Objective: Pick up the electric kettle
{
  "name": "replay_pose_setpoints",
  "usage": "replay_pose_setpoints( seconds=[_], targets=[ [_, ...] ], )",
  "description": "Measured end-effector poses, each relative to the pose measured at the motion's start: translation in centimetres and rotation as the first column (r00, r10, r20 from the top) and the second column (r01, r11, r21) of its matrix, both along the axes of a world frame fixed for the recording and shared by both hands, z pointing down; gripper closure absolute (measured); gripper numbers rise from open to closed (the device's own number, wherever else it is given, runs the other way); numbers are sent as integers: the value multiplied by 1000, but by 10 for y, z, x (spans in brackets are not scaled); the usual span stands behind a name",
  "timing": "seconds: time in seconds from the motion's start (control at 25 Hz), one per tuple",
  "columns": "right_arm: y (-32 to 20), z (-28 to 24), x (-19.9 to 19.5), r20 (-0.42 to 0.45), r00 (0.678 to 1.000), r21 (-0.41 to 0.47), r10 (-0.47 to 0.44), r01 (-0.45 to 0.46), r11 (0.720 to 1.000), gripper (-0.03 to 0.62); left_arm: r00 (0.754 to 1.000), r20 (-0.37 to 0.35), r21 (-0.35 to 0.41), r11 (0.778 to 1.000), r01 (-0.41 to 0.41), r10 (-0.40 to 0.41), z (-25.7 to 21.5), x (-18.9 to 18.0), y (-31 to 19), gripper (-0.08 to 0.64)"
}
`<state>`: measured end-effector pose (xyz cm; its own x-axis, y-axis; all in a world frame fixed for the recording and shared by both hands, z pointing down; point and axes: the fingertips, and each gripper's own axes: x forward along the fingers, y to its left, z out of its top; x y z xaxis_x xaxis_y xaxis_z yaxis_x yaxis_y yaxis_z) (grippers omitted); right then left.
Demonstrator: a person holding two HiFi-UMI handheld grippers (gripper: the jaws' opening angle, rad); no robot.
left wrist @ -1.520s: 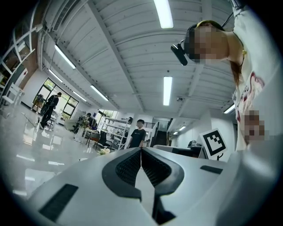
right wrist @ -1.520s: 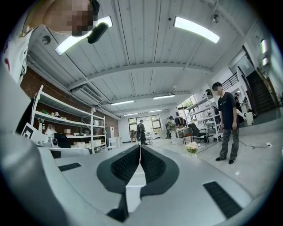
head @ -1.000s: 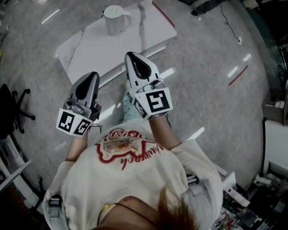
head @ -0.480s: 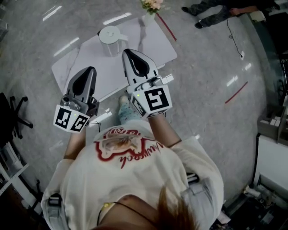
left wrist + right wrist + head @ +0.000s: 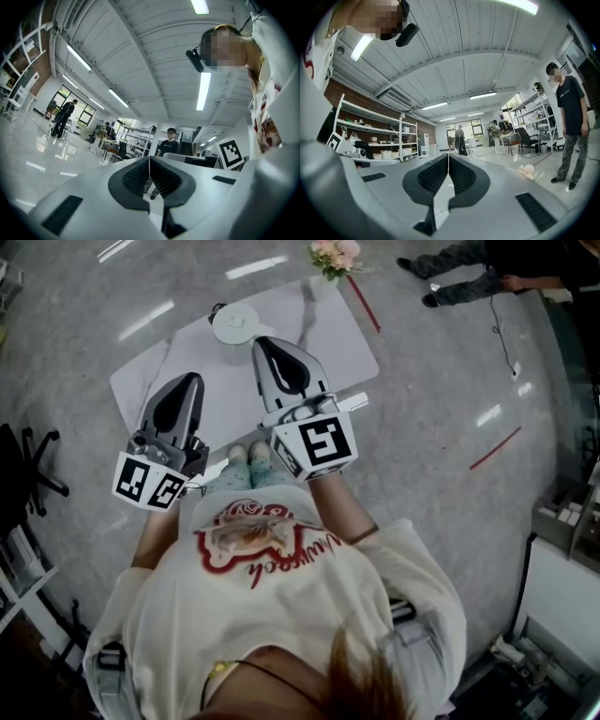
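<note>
Approach step: electric kettle [image 5: 239, 323] is sitting untouched at the far side of the white surface [image 5: 330, 334]. Left gripper [image 5: 189, 382] and right gripper [image 5: 263, 343] are hovering short of it, jaws pressed together, empty. Next move probably calls for spreading the jaws and lining up on the kettle.

Left tool [image 5: 149, 158] — jaws together, empty
</note>
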<state>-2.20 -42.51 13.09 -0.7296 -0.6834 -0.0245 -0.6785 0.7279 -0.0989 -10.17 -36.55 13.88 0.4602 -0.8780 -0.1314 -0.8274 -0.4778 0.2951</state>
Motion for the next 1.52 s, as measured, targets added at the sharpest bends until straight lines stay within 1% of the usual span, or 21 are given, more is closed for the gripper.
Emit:
replay_pose_setpoints(
  seconds=[0.16, 0.28, 0.44, 0.6, 0.76, 0.92, 1.04, 1.16, 1.32, 1.52],
  targets=[
    [-21, -2, -8, 9, 1000, -6, 26, -26, 1000, 577, 1000, 5, -40, 999, -14, 14, 7, -15, -22, 548],
    [-40, 8, -11, 6, 999, -25, 49, -49, 998, 577, 1000, 12, -29, 999, -19, 19, 5, -22, -42, 546],
    [-56, 35, -19, -33, 997, -41, 70, -71, 997, 577, 1000, 5, -24, 999, -24, 24, 18, -32, -64, 548],
    [-66, 66, -28, -55, 995, -76, 77, -81, 994, 577, 999, 0, -36, 999, -36, 36, 42, -40, -77, 547],
    [-78, 104, -35, -74, 994, -113, 85, -93, 989, 577, 998, 8, -64, 996, -56, 57, 81, -45, -89, 547],
    [-91, 133, -40, -53, 994, -103, 94, -99, 990, 577, 998, 8, -84, 995, -61, 62, 117, -47, -101, 547],
    [-93, 160, -43, -59, 993, -127, 98, -105, 986, 577, 998, 6, -96, 993, -62, 62, 140, -48, -108, 548],
    [-95, 178, -44, -47, 992, -138, 113, -118, 983, 577, 998, 3, -99, 993, -69, 69, 157, -48, -113, 548],
    [-99, 206, -47, -57, 992, -149, 110, -118, 982, 577, 996, 13, -92, 992, -81, 83, 176, -49, -122, 547],
    [-107, 240, -48, -67, 991, -167, 116, -126, 978, 577, 997, 3, -88, 993, -74, 75, 206, -54, -131, 546]
  ],
)
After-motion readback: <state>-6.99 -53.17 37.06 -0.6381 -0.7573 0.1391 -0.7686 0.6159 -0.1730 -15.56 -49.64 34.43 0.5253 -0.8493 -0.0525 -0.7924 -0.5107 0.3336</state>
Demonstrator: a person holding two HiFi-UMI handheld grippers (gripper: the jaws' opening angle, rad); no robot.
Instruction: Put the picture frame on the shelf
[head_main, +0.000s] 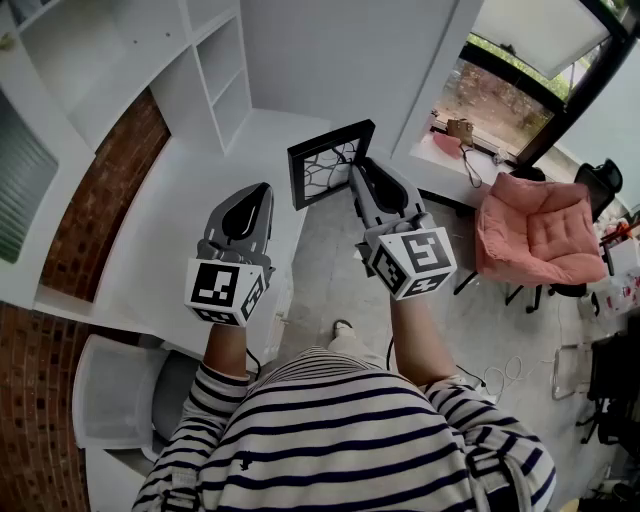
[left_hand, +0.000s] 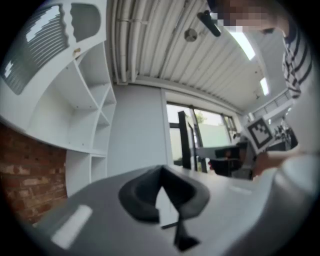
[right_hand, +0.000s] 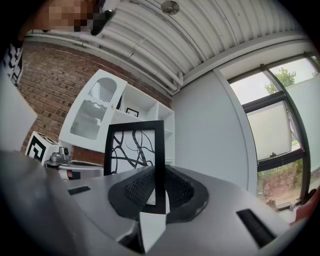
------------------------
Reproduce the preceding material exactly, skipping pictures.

◆ Answer
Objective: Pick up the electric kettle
{
  "name": "replay_pose_setpoints",
  "usage": "replay_pose_setpoints( seconds=[_], targets=[ [_, ...] ], )",
  "description": "Measured end-effector poses, each relative to the pose measured at the motion's start: translation in centimetres and rotation as the first column (r00, r10, r20 from the top) and the second column (r01, r11, r21) of its matrix, both along the axes of a world frame fixed for the recording and shared by both hands, z pointing down; gripper closure absolute (measured); gripper numbers rise from open to closed (the device's own number, wherever else it is given, runs the other way); numbers are sent as integers: the value multiplied by 1000, but by 10 for y, z, x (spans in brackets are not scaled); the usual span stands behind a name",
  "timing": "seconds: time in seconds from the motion's start (control at 25 Hz), one per tuple",
  "columns": "right_arm: y (-32 to 20), z (-28 to 24), x (-19.9 to 19.5), r20 (-0.42 to 0.45), r00 (0.678 to 1.000), r21 (-0.41 to 0.47), r10 (-0.47 to 0.44), r01 (-0.45 to 0.46), r11 (0.720 to 1.000), gripper (-0.03 to 0.62); left_arm: r00 (0.754 to 1.000), r20 (-0.37 to 0.35), r21 (-0.35 to 0.41), r11 (0.778 to 1.000), r01 (-0.41 to 0.41), r10 (-0.40 to 0.41), z (-25.7 to 21.5), x (-18.9 to 18.0), y (-31 to 19), gripper (-0.08 to 0.64)"
}
`<state>`: measured end-effector pose (xyz cm; its own x-axis, y-axis; all in a world frame fixed for the recording and shared by both hands, z pointing down; point and axes: the fingertips, and each gripper's own axes: x forward along the fingers, y to its left, z out of its top; x y z xaxis_x xaxis_y xaxis_z yaxis_x yaxis_y yaxis_z) (grippers omitted); right then left.
Demonstrator: a person holding two HiFi-UMI handheld grippers (gripper: the jaws' opening angle, rad); no robot.
left wrist @ -1.520s: 
right wrist @ -1.520s: 
head @ -1.000s: 
head @ -0.480s: 
left wrist + right wrist + head @ +0.000s: 
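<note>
Approach step: electric kettle [image 5: 239, 323] is sitting untouched at the far side of the white surface [image 5: 330, 334]. Left gripper [image 5: 189, 382] and right gripper [image 5: 263, 343] are hovering short of it, jaws pressed together, empty. Next move probably calls for spreading the jaws and lining up on the kettle.

Left tool [image 5: 149, 158] — jaws together, empty
</note>
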<state>-2.20 -42.51 13.09 -0.7296 -0.6834 -0.0245 -0.6785 0.7279 -0.0989 -10.17 -36.55 13.88 0.4602 -0.8780 -0.1314 -0.8274 -0.4778 0.2951</state>
Motion for the next 1.52 s, as measured, targets added at the sharpest bends until straight lines stay within 1% of the usual span, or 21 are given, more is closed for the gripper.
Emit:
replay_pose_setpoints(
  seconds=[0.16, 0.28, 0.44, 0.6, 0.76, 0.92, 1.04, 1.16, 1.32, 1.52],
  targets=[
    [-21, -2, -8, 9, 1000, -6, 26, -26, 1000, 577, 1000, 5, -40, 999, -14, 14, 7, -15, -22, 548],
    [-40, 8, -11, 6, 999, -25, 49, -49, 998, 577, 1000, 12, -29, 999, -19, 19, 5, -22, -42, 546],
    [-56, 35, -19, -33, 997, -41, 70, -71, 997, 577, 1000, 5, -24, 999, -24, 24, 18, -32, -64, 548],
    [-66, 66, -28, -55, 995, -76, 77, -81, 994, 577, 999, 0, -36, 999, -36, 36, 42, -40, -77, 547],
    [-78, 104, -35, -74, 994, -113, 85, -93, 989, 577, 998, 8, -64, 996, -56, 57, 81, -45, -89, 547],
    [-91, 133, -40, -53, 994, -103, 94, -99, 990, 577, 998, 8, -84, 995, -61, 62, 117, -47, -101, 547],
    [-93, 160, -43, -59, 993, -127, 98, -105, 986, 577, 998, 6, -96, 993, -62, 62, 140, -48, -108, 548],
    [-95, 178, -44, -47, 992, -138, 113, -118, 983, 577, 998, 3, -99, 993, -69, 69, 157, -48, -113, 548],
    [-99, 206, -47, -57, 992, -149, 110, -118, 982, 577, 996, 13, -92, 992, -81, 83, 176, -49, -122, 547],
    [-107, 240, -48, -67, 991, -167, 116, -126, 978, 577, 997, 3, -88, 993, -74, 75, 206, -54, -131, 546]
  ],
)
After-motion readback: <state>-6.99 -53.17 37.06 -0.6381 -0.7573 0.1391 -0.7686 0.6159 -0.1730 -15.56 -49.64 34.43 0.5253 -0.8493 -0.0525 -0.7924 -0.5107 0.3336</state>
Demonstrator: a person holding two HiFi-UMI handheld grippers (gripper: the jaws' opening angle, rad); no robot.
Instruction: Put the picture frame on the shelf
[head_main, +0.000s] 
[left_hand, +0.000s] 
[right_hand, +0.000s] 

No more output will be produced.